Immigration has joined the economy at the top of voter concerns, fuelling the rise of the UK Independence Party (UKIP), which wants Britain to leave the European Union.
It is expected to top the poll in Britain, ahead of the opposition Labour party and Cameron’s Conservatives, when results are announced on Sunday - part of a marathon election taking place across the 28-nation EU.
The Office for National Statistics (ONS) said on Thursday that the overall net inflow of long-term migrants to Britain rose to 212,000 last year from 177,000 in 2012. More than half a million arrived to live in the UK, compared with 314,000 who left.
Cameron wants to cut immigration, but cannot control numbers arriving from Europe because EU citizens have the right to live and work anywhere in the bloc - a fact UKIP cites as a key argument for Britain to pull out.
Opposition parties latched on to the figures, with Labour saying the government’s immigration pledge was “in shreds”.
UKIP leader Nigel Farage said: “We simply cannot go on like this if we are to even begin the task of restoring the living standards and community cohesion available to millions of hardworking British families.
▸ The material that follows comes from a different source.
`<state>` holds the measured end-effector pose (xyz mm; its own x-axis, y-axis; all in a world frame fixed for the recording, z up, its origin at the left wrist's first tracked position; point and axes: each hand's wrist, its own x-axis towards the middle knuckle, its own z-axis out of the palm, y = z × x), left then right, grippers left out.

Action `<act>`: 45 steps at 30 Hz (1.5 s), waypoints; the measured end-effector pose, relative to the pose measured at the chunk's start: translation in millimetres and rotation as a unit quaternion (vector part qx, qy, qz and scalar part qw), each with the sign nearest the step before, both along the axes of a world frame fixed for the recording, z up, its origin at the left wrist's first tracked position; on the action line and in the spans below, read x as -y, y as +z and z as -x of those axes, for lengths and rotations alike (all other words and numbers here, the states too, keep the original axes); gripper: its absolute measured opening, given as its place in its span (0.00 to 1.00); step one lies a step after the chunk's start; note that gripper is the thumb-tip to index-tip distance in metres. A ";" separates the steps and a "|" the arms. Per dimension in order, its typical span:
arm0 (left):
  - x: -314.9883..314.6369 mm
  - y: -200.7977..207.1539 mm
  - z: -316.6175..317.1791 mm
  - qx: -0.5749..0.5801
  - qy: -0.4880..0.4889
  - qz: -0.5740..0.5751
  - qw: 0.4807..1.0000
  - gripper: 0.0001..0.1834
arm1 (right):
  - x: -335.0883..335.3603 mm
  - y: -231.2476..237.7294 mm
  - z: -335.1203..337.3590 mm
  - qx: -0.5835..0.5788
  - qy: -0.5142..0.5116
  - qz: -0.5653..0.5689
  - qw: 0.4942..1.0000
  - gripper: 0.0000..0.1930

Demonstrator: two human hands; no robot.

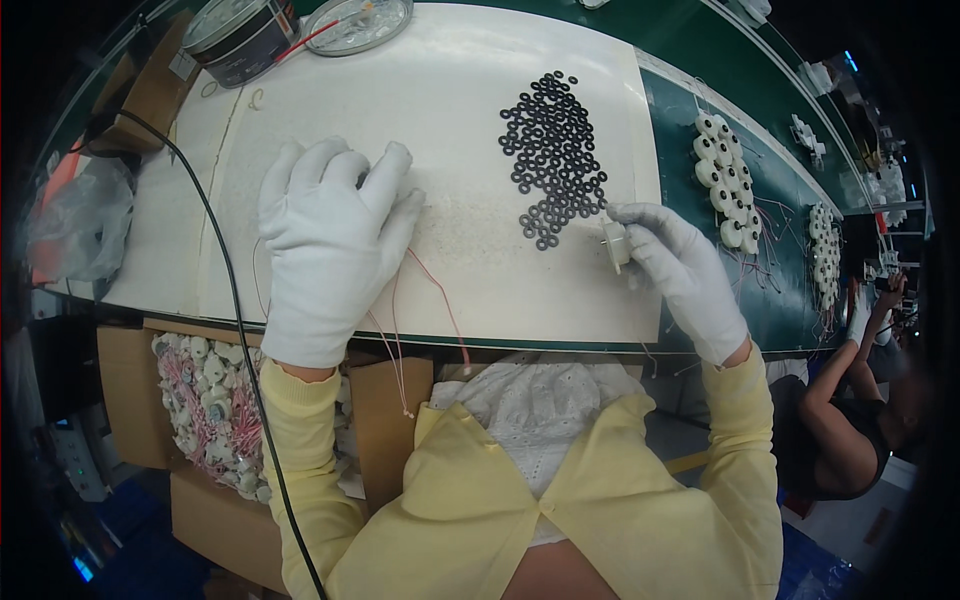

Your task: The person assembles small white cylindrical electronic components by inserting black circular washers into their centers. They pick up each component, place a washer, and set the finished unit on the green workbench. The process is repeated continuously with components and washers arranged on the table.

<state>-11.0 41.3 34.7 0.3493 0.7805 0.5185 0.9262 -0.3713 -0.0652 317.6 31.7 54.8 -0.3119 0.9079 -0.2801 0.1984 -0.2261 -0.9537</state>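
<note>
My right hand (670, 265), in a white glove, pinches a small white round part with wires (615, 247) between thumb and fingers, beside the lower right of a pile of black rings (550, 140). My left hand (325, 235), also gloved, rests back-up on the white board with bent fingers cupped over it. Thin pink wires (440, 290) run out from beneath this hand, and some hang over the table's near edge. What lies under its palm and fingers is hidden.
Rows of white round parts with black centres (727, 185) stand on the green surface at right. An open carton (215, 415) of wired parts sits below the left edge. A black cable (225, 250) crosses the left side. A can (240, 45) stands far left; another person (850, 420) sits at right.
</note>
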 end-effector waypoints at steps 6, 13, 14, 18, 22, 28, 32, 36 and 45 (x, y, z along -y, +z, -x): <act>9.4 -2.4 -2.6 0.054 0.006 0.021 0.998 0.21 | -4.1 -2.2 7.3 0.021 0.022 -0.026 0.999 0.18; 24.6 -9.7 -16.5 0.058 -0.021 0.008 0.998 0.25 | -17.0 -2.2 19.7 0.195 0.146 -0.316 0.917 0.15; 27.9 -11.6 -20.7 0.068 -0.032 0.008 0.997 0.25 | -21.4 0.2 22.4 0.219 0.173 -0.360 0.890 0.16; 40.6 -22.2 -33.5 0.102 -0.038 -0.007 0.994 0.26 | -31.6 4.4 29.1 0.273 0.223 -0.375 0.857 0.17; 43.0 -28.6 -36.1 0.134 -0.016 -0.003 0.991 0.26 | -35.3 4.5 32.8 0.337 0.242 -0.426 0.804 0.18; 44.0 -32.1 -36.1 0.147 -0.006 -0.008 0.989 0.26 | -36.1 15.6 44.5 0.419 0.289 -0.452 0.733 0.18; 45.2 -33.8 -35.9 0.156 0.006 0.010 0.988 0.29 | -34.2 21.5 47.4 0.437 0.287 -0.492 0.696 0.14; 45.9 -36.2 -35.9 0.166 0.014 0.002 0.986 0.29 | -26.5 37.2 36.8 0.532 0.347 -0.472 0.611 0.14; 47.3 -36.0 -32.4 0.156 0.005 0.010 0.988 0.29 | -31.6 41.6 27.7 0.494 0.382 -0.456 0.634 0.16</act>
<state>21.4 -6.0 -1.3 0.1672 0.7941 0.5843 0.9036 -0.3605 0.2313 289.8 63.3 96.4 -0.8396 0.5225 -0.1486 0.5202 0.8521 0.0570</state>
Enough’s enough.”
Polls suggest many people are concerned that immigrants are taking the jobs of British workers and straining public services like housing, health and education, though data suggest they are actually much less likely than locals to make claims on the welfare state. The government set out new rules earlier this year to limit EU migrants’ access to benefits.
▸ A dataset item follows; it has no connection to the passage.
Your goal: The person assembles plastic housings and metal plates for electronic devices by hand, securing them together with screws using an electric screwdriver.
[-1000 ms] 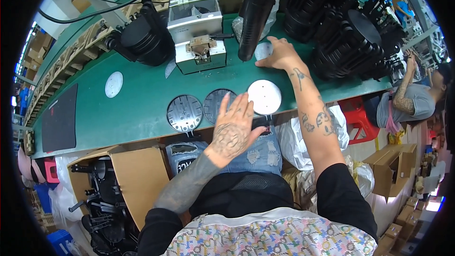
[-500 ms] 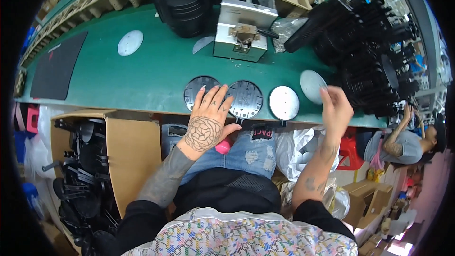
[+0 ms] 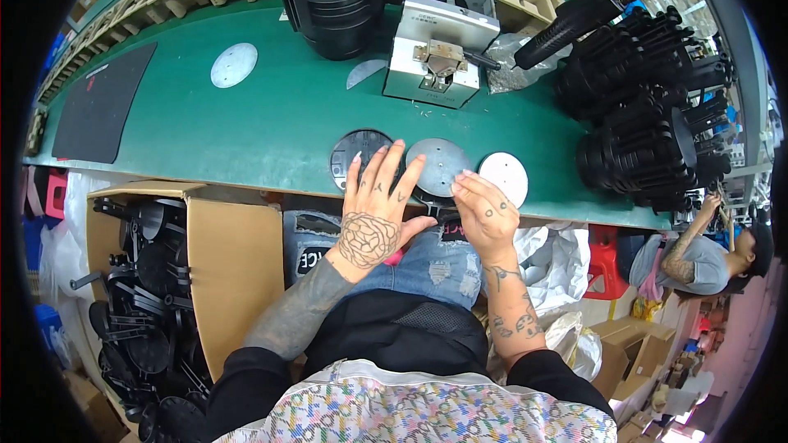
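A thin grey metal disc (image 3: 438, 166) with small holes is pinched at its right edge by my right hand (image 3: 488, 217). It covers a black round plate with a short handle, of which only the lower rim and handle show. My left hand (image 3: 373, 226) has its fingers spread over another black round plate (image 3: 349, 156) at the left and holds nothing; its fingertips hide part of that plate. Close to my right hand lies a third round piece topped with a pale disc (image 3: 503, 176).
Behind stands a metal bench machine (image 3: 439, 61). Stacked black round parts (image 3: 338, 8) are left of it, more (image 3: 640, 148) at right. A grey disc (image 3: 234, 66) and dark mat (image 3: 103, 102) lie left. A carton (image 3: 234, 258) of black parts stands below; a person (image 3: 694, 262) sits at right.
My right hand has carried the grey disc leftward from the right side onto the middle black plate. My left hand stays spread near the left plate. The whole view has shifted slightly.
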`<state>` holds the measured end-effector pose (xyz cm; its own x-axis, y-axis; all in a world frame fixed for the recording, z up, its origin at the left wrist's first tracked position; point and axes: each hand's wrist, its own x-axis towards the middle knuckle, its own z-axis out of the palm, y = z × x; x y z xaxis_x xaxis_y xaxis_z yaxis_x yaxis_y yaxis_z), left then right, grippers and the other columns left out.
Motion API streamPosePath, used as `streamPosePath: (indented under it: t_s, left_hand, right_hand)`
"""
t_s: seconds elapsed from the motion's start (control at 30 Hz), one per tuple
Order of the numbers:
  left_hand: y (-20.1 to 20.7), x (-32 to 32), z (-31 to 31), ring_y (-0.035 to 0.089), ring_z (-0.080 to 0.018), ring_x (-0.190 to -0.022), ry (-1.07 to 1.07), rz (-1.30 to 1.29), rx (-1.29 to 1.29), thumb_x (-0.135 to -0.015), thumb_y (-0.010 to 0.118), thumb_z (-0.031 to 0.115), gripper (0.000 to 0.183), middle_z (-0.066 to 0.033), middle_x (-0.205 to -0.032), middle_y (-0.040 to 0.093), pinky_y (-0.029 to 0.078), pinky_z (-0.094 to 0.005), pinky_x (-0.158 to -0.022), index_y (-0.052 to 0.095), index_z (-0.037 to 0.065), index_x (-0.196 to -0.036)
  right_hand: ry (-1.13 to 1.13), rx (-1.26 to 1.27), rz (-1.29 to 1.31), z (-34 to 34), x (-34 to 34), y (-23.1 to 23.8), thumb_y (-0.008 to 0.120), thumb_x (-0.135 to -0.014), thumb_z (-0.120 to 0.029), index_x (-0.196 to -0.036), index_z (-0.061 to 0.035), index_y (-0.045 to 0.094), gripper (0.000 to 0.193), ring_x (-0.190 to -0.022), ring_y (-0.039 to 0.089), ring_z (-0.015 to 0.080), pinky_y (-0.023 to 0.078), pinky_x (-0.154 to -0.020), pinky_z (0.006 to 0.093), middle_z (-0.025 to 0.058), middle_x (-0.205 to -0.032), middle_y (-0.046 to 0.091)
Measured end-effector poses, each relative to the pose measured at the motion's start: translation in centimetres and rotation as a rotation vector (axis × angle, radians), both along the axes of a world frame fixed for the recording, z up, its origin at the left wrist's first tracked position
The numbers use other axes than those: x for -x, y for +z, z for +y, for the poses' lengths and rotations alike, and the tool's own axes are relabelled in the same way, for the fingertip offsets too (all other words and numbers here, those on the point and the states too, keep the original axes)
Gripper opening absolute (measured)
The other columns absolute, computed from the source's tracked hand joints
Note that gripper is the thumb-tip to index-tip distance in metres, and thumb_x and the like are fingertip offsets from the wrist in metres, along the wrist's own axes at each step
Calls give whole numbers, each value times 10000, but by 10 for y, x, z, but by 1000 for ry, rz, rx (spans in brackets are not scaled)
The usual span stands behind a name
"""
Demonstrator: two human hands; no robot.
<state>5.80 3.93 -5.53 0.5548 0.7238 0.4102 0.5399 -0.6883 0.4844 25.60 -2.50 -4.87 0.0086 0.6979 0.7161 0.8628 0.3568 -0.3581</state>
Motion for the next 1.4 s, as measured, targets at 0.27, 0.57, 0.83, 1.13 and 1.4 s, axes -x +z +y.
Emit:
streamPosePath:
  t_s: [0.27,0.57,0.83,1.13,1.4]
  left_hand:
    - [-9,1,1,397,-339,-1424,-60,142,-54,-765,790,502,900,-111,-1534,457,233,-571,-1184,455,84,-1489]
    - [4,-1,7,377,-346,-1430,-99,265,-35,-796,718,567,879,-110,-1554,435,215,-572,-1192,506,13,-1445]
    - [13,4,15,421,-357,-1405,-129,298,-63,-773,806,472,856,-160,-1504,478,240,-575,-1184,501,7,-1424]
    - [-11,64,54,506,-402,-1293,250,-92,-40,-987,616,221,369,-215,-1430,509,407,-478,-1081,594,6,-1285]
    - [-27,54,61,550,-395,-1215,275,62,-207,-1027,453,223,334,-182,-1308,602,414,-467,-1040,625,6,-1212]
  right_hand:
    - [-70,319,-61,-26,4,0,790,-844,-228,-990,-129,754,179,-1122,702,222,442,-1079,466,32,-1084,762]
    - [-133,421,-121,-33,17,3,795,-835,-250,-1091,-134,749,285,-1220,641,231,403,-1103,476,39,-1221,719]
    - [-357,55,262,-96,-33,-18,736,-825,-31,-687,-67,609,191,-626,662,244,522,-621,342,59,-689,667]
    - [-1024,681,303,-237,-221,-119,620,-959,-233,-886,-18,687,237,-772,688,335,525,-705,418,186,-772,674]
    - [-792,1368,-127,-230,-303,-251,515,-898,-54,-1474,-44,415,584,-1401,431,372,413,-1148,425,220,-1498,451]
Immigration and Security Minister James Brokenshire said: “We are focusing on cutting out the abuse of free movement between EU member states and addressing the factors that drive European immigration to Britain.”
While the number of non-EU arrivals was down slightly, the ONS said 201,000 EU citizens came to live in Britain in 2013, up from 158,000 the previous year. Of those, 125,000 immigrated for work.
The number from Bulgaria and Romania - the EU’s newest members, which joined in 2007 - rose to 23,000 last year, from 9,000 in 2012, the data showed. From the start of this year, citizens of those countries were entitled to take jobs in Britain or other member states without a work permit.
The rise in UKIP’s popularity has increased pressure on Cameron’s Conservatives to get tougher on immigration. He has pledged to cut net migration to below 100,000 a year, but his promise has so far been undermined by figures consistently heading in the opposite direction.
In an interview with Sky News on Sunday Cameron declined to comment on whether the government was sticking to its commitment, saying only that it was “working towards” the target. If he wins a general election next year, he has promised voters a referendum by the end of 2017 on whether to stay in the EU or leave.